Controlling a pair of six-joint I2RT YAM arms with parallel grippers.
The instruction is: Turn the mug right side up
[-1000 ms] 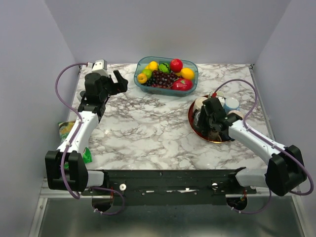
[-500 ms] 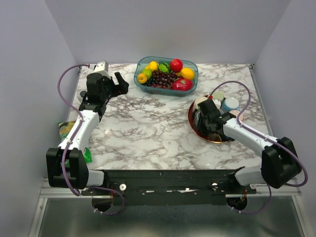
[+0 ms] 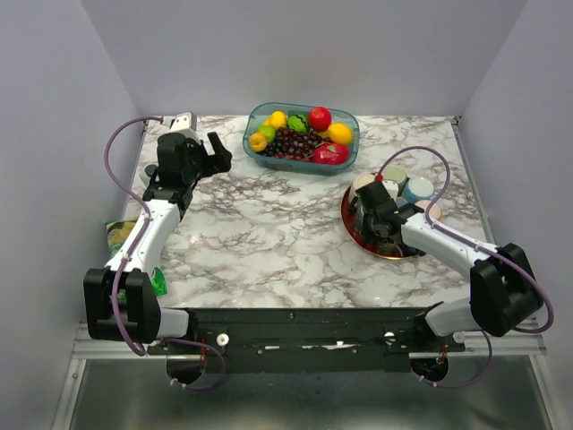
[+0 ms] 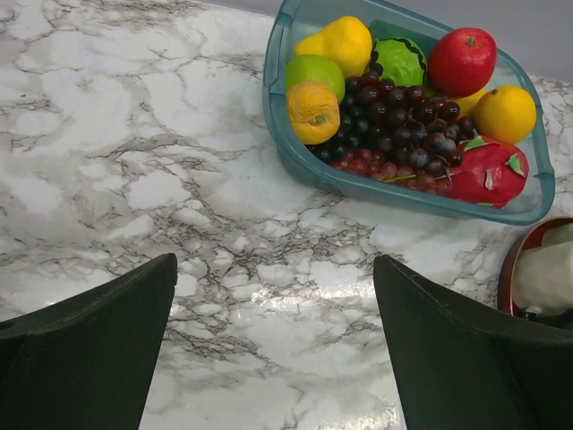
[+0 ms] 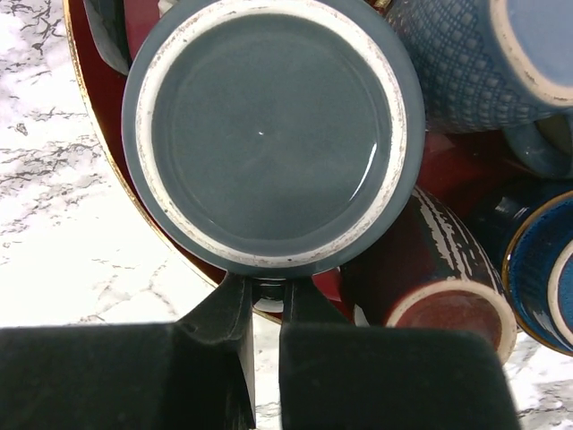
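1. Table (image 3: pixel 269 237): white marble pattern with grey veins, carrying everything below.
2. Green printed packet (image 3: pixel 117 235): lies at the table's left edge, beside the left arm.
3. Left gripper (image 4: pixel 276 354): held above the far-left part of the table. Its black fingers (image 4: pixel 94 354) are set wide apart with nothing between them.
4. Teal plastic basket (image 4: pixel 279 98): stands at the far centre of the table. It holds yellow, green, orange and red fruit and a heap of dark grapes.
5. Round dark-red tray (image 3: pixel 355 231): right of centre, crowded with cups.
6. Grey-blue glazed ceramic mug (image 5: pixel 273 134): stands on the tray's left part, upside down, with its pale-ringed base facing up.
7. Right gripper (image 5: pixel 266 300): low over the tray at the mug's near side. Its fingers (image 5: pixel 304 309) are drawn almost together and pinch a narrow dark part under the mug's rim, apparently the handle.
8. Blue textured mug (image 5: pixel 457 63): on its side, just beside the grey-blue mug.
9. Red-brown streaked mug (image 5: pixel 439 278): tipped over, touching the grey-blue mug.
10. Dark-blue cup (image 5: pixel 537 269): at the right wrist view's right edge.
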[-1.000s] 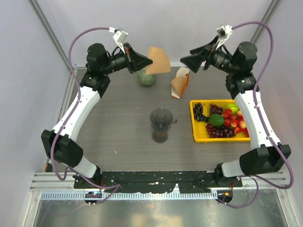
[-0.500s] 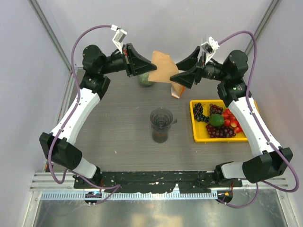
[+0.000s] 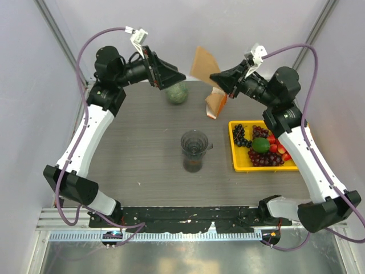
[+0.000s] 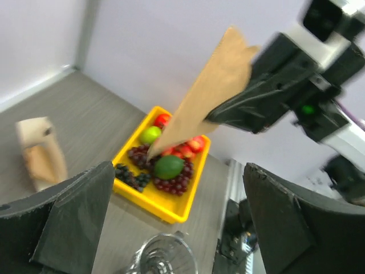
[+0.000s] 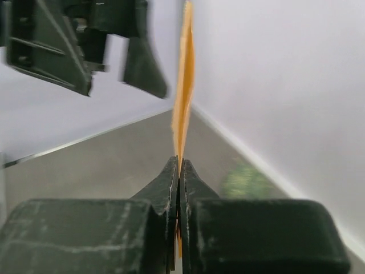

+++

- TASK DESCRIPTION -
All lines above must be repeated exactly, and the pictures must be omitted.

- RESPONSE BELOW -
Controlling a pair of six-joint I2RT YAM arms with parallel grippers.
The instruction is: Turn the mug right side up
[-1000 ms] 
[-500 ms] 
[+0 ms] 
[+0 ms] 
[+0 ms] 
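1. Table (image 3: pixel 269 237): white marble pattern with grey veins, carrying everything below.
2. Green printed packet (image 3: pixel 117 235): lies at the table's left edge, beside the left arm.
3. Left gripper (image 4: pixel 276 354): held above the far-left part of the table. Its black fingers (image 4: pixel 94 354) are set wide apart with nothing between them.
4. Teal plastic basket (image 4: pixel 279 98): stands at the far centre of the table. It holds yellow, green, orange and red fruit and a heap of dark grapes.
5. Round dark-red tray (image 3: pixel 355 231): right of centre, crowded with cups.
6. Grey-blue glazed ceramic mug (image 5: pixel 273 134): stands on the tray's left part, upside down, with its pale-ringed base facing up.
7. Right gripper (image 5: pixel 266 300): low over the tray at the mug's near side. Its fingers (image 5: pixel 304 309) are drawn almost together and pinch a narrow dark part under the mug's rim, apparently the handle.
8. Blue textured mug (image 5: pixel 457 63): on its side, just beside the grey-blue mug.
9. Red-brown streaked mug (image 5: pixel 439 278): tipped over, touching the grey-blue mug.
10. Dark-blue cup (image 5: pixel 537 269): at the right wrist view's right edge.
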[-1.000s] 
[-0.500s] 
[+0.000s] 
[+0.000s] 
[+0.000s] 

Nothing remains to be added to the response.